Hacía tiempo que la guerra había estallado pero, nunca hubiésemos creído que llegaría hasta la ciudad. El gobierno ordenó que nadie la abandonase.
No había forma de conseguir comida, ya no quedaban ni perros, ni gatos, ni ratas, ni aves. La gente deambulaba por las calles hasta que caían rendidos o eran abatidos. Sus cuerpos no duraban mucho a la intemperie. Los vivos se lanzaban, como alimañas, para desposeerlos de cualquier cosa que tuviesen o desmembrarlos. Paliar el hambre estaba por encima de cualquier principio moral.
La deficiente alimentación había hecho que a las mujeres recién paridas se les retirase la leche y que otras perdiesen la menstruación. Algunas, mantenían a sus bebes, muertos, en sus regazos, para simular tener a alguien dependiente y poder conseguir más comida, pero cuando las sorprendían su destino estaba marcado.
Se asaltaban viviendas para atacar a sus habitantes, las presas cuanto más jóvenes, más tiernas. Las madres luchaban por impedirlo, pero no tenían fuerzas para oponer resistencia alguna. A los más pequeños, los agarraban por los tobillos, los alzaban en el aire y los golpeaban contra el suelo. Los adolescentes eran hechos prisioneros para, en un futuro estar disponibles, su muerte sería rápida, un golpe seco con un mazo en el centro de la frente y su alma huía. Las mujeres, se utilizarían o como esclavas sexuales o para intercambiar por lo que fuese, con los soldados, de ambos bandos. Todo era dirigido por aquellos hombres y mujeres que no habían sido movilizados o, no se habían ofrecido como voluntarios para luchar.
Para huir de esta situación, muchos intentaba pasar a la zona del enemigo y ser considerados prisioneros de guerra, pero su futuro no sería mejor. Demasiados prisioneros para una maquinaria más preocupada del abastecimiento de las tropas. Se seleccionaba a los útiles para trabajar como esclavos y, al resto se les dejaba morir de hambre o se les encerraba en edificios que después eran incendiados.

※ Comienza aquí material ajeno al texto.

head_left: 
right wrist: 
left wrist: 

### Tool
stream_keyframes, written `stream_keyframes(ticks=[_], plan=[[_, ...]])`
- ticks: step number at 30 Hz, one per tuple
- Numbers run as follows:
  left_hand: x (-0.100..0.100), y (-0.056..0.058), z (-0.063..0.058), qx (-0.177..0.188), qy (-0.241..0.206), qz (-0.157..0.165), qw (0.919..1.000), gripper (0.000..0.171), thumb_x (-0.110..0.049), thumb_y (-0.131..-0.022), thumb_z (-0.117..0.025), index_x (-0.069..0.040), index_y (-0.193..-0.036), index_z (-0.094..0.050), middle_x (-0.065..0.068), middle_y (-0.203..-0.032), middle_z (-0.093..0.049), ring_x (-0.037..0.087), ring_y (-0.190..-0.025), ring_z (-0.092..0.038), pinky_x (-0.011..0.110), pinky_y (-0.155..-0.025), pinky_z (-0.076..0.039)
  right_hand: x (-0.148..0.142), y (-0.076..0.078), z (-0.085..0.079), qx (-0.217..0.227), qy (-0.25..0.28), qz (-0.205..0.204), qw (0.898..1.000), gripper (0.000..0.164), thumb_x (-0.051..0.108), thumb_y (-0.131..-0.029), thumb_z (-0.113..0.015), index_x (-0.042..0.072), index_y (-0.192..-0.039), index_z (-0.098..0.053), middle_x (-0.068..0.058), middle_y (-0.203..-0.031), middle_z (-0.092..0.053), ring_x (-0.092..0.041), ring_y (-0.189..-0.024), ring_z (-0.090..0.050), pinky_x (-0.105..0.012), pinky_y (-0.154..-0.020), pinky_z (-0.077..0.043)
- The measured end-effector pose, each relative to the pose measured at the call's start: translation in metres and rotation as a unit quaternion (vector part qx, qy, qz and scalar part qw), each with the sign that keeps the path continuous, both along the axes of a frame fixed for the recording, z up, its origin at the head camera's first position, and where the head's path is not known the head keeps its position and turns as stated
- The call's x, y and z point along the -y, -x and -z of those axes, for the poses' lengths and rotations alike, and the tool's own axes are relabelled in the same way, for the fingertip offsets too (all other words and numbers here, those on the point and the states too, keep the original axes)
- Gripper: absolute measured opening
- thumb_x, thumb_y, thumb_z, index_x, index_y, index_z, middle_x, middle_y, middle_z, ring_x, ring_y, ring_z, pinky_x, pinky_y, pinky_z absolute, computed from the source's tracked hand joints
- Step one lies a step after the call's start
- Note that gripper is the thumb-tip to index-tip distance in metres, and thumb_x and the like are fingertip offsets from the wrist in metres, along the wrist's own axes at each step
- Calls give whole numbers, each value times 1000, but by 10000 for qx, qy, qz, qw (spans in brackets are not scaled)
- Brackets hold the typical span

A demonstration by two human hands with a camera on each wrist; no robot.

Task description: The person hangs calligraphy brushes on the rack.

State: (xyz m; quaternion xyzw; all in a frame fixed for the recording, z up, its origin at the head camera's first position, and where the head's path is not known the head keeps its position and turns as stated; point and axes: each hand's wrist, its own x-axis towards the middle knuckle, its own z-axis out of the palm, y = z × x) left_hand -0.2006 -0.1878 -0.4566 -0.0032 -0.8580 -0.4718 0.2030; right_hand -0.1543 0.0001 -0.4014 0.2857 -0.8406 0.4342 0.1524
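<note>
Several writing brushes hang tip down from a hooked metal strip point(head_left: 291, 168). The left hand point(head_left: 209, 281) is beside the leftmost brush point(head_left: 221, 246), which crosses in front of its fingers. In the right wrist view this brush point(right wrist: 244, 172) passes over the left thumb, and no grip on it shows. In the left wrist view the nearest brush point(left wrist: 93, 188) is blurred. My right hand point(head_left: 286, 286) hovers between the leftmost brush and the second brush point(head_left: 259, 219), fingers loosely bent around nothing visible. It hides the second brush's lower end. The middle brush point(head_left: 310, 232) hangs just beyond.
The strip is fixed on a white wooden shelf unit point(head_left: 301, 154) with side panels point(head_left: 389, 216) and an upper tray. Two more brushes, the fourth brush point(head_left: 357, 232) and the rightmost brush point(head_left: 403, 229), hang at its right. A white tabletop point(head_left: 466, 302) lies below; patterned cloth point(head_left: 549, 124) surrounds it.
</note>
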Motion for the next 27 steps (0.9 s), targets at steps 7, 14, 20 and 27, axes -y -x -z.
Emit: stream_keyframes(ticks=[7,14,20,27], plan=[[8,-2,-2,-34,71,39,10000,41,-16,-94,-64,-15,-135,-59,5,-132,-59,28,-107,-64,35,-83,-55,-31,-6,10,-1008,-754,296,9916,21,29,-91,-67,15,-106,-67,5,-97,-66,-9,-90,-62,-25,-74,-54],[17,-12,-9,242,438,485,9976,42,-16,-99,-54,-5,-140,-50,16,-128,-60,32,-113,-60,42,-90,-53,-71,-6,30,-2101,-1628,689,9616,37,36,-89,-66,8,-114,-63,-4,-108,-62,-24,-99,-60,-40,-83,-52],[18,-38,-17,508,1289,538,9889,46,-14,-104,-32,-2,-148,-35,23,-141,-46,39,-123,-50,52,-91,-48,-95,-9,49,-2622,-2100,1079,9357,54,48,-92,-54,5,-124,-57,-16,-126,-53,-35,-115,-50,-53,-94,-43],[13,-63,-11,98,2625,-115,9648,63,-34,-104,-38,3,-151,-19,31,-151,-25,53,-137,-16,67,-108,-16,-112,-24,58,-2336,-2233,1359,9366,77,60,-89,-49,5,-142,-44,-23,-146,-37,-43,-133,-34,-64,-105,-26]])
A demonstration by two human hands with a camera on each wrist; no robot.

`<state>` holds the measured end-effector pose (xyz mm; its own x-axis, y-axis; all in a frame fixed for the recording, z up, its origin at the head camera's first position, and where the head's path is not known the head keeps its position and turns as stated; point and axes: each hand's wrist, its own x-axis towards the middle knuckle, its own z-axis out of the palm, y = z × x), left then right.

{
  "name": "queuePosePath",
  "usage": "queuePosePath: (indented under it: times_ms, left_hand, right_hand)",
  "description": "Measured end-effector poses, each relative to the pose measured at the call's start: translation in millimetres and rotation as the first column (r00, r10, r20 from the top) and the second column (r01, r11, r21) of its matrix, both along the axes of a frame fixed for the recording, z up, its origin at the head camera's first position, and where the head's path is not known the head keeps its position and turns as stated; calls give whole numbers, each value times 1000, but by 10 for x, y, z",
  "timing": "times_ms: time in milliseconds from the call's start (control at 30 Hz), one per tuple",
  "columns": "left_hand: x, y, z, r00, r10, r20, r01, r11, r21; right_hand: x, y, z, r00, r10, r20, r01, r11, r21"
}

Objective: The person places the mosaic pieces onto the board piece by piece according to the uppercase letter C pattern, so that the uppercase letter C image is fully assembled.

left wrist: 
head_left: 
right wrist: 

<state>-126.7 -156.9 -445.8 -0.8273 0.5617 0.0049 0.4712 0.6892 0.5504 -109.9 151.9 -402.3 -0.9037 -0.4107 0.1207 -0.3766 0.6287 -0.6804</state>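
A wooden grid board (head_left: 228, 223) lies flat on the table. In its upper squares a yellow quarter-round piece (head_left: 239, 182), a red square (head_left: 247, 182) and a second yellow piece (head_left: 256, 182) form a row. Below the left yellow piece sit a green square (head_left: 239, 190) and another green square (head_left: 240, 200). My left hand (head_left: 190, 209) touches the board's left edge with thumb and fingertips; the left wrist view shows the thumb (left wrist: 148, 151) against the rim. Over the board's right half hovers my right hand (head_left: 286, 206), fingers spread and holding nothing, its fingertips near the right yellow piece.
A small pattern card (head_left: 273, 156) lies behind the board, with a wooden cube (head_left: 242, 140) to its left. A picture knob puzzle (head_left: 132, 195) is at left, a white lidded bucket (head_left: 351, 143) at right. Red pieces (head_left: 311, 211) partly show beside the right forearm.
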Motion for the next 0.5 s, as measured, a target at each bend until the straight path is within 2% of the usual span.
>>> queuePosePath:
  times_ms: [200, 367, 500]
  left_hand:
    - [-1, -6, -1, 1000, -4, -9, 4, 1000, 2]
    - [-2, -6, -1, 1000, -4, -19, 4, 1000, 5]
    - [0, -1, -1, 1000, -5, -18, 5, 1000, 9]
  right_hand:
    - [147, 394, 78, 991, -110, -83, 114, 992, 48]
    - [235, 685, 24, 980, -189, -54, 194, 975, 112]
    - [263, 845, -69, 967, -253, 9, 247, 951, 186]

Los que intentaron pasar a zona amiga, fueron abatidos de un tiro en la cabeza por haber desobedecido la orden de no abandonar la ciudad.
Cuando llegó el invierno, las temperaturas descendieron a menos treinta grados y, los que aún seguían vivos empezaron a envidiar a los muertos.
Como los lobos, los supervivientes empezaron a atacar a cualquiera que viesen, fuese amigo o enemigo. Los soldados temían luchar en la ciudad, no querían ser comidos.
La solución final para la liberación fue el bombardeo masivo. Cayeron miles de toneladas de bombas incendiarias. Debido al calor de los incendios, los hambrientos, que estaban escondidos, morían asfixiados; los que estaban en las calles, quedaban atrapados en el asfalto derretido y morían abrasados, los que llegaron al río murieron hervidos; y aquellos que aún sobrevivían hubiesen deseado no haberlo hecho.
Por suerte, al poco de empezar la guerra, conseguí un buen escondite. Mi padre, siempre previsor, decidió ahorrarnos sufrimiento. Nos pegó un tiro y nos enterró. Aún seguimos aquí, no nos han descubierto.